Alec gasped, his florid complexion growing pale. ‘You don’t mean the Flora Graham. The daughter of…the one who…?’

Josh gave a wintry smile. ‘The one who killed my wife?’ He ignored Alec’s agonised clucking sounds of denial, and wondered why everyone seemed so anxious to make excuses for David Graham—everybody but him, that was. ‘The very same,’ he confirmed calmly.

Alec, who’d half expected Josh to launch into a furious tirade at his own ill-advised protest, relaxed slightly. As unlikely pairings went, this one had him reeling.

It had taken Josh a long time to come to terms with the fact the young wife he’d adored had died during childbirth.
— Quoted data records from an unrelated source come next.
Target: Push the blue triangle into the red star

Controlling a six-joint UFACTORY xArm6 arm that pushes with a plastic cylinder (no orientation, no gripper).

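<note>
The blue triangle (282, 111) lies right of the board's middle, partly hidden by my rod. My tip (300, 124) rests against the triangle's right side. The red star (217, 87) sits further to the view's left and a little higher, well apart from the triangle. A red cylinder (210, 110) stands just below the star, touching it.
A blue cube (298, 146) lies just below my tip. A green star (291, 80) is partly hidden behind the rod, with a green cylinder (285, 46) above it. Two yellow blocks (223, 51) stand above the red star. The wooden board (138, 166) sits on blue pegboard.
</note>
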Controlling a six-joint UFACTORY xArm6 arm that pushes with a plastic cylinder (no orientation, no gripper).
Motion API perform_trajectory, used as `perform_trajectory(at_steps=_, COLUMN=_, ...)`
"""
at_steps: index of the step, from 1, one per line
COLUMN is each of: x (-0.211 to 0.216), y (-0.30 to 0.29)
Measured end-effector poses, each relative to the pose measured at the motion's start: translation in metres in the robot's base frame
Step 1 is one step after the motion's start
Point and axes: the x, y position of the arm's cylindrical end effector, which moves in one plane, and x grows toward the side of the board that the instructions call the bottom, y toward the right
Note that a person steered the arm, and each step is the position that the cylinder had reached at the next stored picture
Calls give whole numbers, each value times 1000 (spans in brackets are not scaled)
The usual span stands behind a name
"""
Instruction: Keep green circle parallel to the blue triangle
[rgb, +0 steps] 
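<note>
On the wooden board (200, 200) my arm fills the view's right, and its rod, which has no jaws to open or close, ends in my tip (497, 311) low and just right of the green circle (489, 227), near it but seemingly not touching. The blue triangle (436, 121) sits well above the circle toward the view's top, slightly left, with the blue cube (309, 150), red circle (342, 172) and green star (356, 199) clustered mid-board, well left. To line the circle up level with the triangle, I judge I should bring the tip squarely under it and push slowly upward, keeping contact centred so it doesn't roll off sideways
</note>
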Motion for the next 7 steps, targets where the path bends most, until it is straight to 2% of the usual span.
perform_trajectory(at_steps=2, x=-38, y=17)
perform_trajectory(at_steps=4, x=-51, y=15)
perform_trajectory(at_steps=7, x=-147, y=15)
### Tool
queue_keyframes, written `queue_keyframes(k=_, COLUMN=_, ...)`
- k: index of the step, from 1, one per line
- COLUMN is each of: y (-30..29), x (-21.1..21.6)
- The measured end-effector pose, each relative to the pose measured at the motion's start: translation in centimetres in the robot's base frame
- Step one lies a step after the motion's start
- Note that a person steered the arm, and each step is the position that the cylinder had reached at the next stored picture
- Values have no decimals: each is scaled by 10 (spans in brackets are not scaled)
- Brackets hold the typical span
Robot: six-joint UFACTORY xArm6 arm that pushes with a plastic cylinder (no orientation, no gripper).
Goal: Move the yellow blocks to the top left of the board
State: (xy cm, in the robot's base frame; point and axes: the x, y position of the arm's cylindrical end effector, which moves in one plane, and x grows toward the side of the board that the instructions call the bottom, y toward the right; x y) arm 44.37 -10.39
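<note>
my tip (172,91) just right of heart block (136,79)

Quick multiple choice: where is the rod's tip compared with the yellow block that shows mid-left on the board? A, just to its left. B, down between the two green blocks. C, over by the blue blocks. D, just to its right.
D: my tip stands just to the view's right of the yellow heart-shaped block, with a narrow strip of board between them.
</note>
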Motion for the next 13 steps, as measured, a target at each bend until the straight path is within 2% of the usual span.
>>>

The wounds had been dramatically reopened when it had come to light earlier that year that the much-respected doctor, Sir David Graham, who had been Bridie’s obstetrician, was facing drug charges.

Actually the more lurid charges, which, it transpired, had been instigated by evidence supplied by a disgruntled employer who had tried to blackmail the surgeon into supplying her and her shady friends with drugs, had eventually been dropped. This hadn’t stopped the media interest; the case had really caught their imagination.

The response from the legal community to Josh’s accusations remained sympathetic but firm: their exhaustive enquiries hadn’t revealed proof that any of his patients had ever suffered because of Sir David’s problem. This attitude had exacerbated Josh’s burning feelings of injustice and fuelled his desire for revenge.

Given Josh’s feelings, Alec had been surprised at his lack of response when the details of the Graham court case had recently been plastered across every tabloid and broad-sheet. Of course, if he’d fallen for the daughter that would explain…

‘Stunning girl, of course.’ The ice-cold blonde wasn’t someone he’d personally like to spend a cosy evening with, but each to his own. Women like that could make him feel inadequate with one look; fortunately feelings of inadequacy were not something that kept Josh awake nights. ‘Very…very…blonde,’ he managed lamely. ‘Had no idea you even knew her! How did you meet?’

‘We haven’t—yet—that’s why I’m following her,’ Josh explained patiently.

Alec suddenly had a cold premonition in the pit of his belly. ‘What are you going to do when you do meet her?’ he enquired, suddenly fearful of the reply.

On several occasions Flora Graham had had the opportunity to publicly condemn her father but she’d steadfastly refused to do so. Josh could still hear the beautifully modulated voice, which fairly shrieked of privilege, defending her parent as she’d responded with clinical precision to her public interrogations; his smile deepened. The father might be out of circulation, having chosen to spend time in a rehabilitation centre rather than serve an equally derisory prison sentence, but the daughter was still around, and, according to his sources, about to leave town.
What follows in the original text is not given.